Good vs. Evil?
Bad guys' use of sites such as VirusTotal can have a hidden benefit. After online thugs submit a sample, VirusTotal can sometimes share it with security companies, which can then update their programs to block the new malware. But the site permits users to opt out of having their samples submitted to antivirus vendors. VirusTotal says it offers the option so that people can scan sensitive files at the site without having them broadcast to companies.
Some well-organized criminal groups go a step farther and "maintain their own antivirus setups, almost like their own VirusTotal," according to Don Jackson, senior security researcher with the security services firm SecureWorks.
Keep Your Guard Up
Jackson says the opportunities for prerelease testing make for harder-to-catch malware--and underscore why smart PC users should never assume that their machines are immune to attack.
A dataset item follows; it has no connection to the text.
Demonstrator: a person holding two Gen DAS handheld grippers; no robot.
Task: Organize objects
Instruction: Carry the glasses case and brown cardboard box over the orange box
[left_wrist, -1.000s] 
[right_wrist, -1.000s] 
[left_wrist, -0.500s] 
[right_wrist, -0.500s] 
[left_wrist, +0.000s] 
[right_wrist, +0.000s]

For example, almost every day, SecureWorks sees new variants of the PRG Trojan horse made with a particular kit. And when the new versions first appear, usually only 25 percent of antivirus scanners detect them, he says.
As bad as all of that might seem, don't throw in the towel and resign yourself to the inevitability of infection. For one thing, antivirus programs can do very well once their creators learn about a new sample. When fully updated and pitted against PC World partner AV-Test's "zoo" of 675,000 Trojan horses, keyloggers, and other malware, the best-performing security suites detected 98 percent of them.
And security companies are aware of the challenge they face in keeping pace with nimble online thieves. McAfee and Symantec are focusing on additional layers of security, including firewalls and behavioral scanners, which detect malicious software based on its behavior rather than on a signature match.